Content starts

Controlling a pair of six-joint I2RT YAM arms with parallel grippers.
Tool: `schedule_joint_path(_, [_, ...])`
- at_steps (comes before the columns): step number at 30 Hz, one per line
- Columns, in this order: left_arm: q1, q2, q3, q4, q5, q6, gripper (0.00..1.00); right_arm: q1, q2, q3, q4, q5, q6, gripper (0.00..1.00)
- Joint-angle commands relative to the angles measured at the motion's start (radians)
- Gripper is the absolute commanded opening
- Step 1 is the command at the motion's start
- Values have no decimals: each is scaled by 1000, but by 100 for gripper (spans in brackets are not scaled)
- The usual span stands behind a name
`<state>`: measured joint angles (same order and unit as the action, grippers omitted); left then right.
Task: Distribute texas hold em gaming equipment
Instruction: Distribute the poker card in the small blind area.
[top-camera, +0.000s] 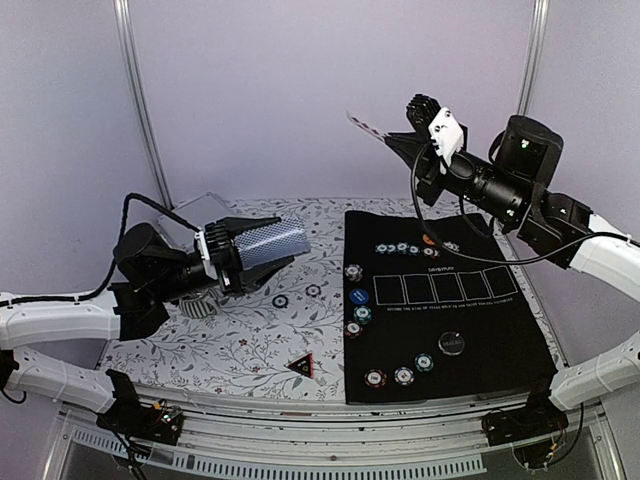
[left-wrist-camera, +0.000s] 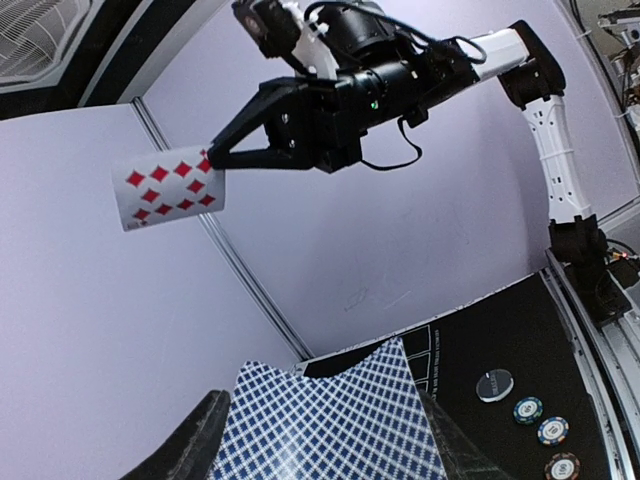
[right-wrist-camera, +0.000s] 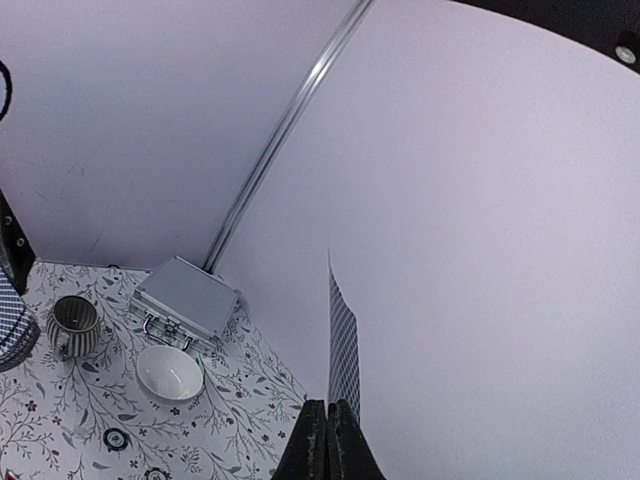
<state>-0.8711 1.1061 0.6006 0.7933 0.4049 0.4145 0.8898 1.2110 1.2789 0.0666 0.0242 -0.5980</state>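
My left gripper (top-camera: 262, 245) is shut on a deck of blue-checked playing cards (top-camera: 272, 238), held above the floral cloth; the deck fills the low middle of the left wrist view (left-wrist-camera: 330, 420). My right gripper (top-camera: 393, 135) is raised high at the back, shut on one playing card (top-camera: 362, 124). That card shows red diamonds in the left wrist view (left-wrist-camera: 165, 188) and stands edge-on in the right wrist view (right-wrist-camera: 343, 345). Striped poker chips (top-camera: 358, 296) lie along the left and near side of the black mat (top-camera: 500, 330). A black disc (top-camera: 452, 342) lies on the mat.
A silver case (right-wrist-camera: 186, 300), a white bowl (right-wrist-camera: 169, 372) and a striped mug (right-wrist-camera: 74, 325) stand at the back left of the floral cloth. Two chips (top-camera: 281, 301) and a dark triangle marker (top-camera: 301, 365) lie on the cloth. Metal frame posts (top-camera: 140, 100) rise behind.
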Motion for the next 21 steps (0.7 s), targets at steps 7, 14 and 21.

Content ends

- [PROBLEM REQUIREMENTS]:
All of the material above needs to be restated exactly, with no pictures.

- [REPLY TO THE TASK]:
Controlling a pair of six-joint I2RT YAM arms with parallel grippers.
Tool: `schedule_joint_path(_, [_, ...])`
- at_steps (comes before the columns): step number at 30 Hz, one per line
- Columns, in this order: left_arm: q1, q2, q3, q4, q5, q6, gripper (0.00..1.00); right_arm: q1, q2, q3, q4, q5, q6, gripper (0.00..1.00)
- Joint-angle commands relative to the angles measured at the motion's start (radians)
- Gripper is the absolute commanded opening
- Step 1 is the command at the motion's start
- Values have no decimals: each is scaled by 1000, but by 100 for gripper (spans in brackets are not scaled)
- The usual span stands behind a name
`<state>`: measured joint angles (same order and unit as the action, grippers omitted); left then right.
Task: Distribute texas hold em gaming equipment
Instruction: Distribute the poker card in the small blind area.
[top-camera, +0.000s] 
[left-wrist-camera, +0.000s] 
[right-wrist-camera, +0.000s] 
<state>-0.8711 1.1061 0.6006 0.7933 0.4049 0.4145 0.8898 1.2110 1.2789 0.0666 0.0242 -0.5980</state>
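My left gripper (top-camera: 262, 245) is shut on a deck of blue-checked playing cards (top-camera: 272, 238), held above the floral cloth; the deck fills the low middle of the left wrist view (left-wrist-camera: 330, 420). My right gripper (top-camera: 393, 135) is raised high at the back, shut on one playing card (top-camera: 362, 124). That card shows red diamonds in the left wrist view (left-wrist-camera: 165, 188) and stands edge-on in the right wrist view (right-wrist-camera: 343, 345). Striped poker chips (top-camera: 358, 296) lie along the left and near side of the black mat (top-camera: 500, 330). A black disc (top-camera: 452, 342) lies on the mat.
A silver case (right-wrist-camera: 186, 300), a white bowl (right-wrist-camera: 169, 372) and a striped mug (right-wrist-camera: 74, 325) stand at the back left of the floral cloth. Two chips (top-camera: 281, 301) and a dark triangle marker (top-camera: 301, 365) lie on the cloth. Metal frame posts (top-camera: 140, 100) rise behind.
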Motion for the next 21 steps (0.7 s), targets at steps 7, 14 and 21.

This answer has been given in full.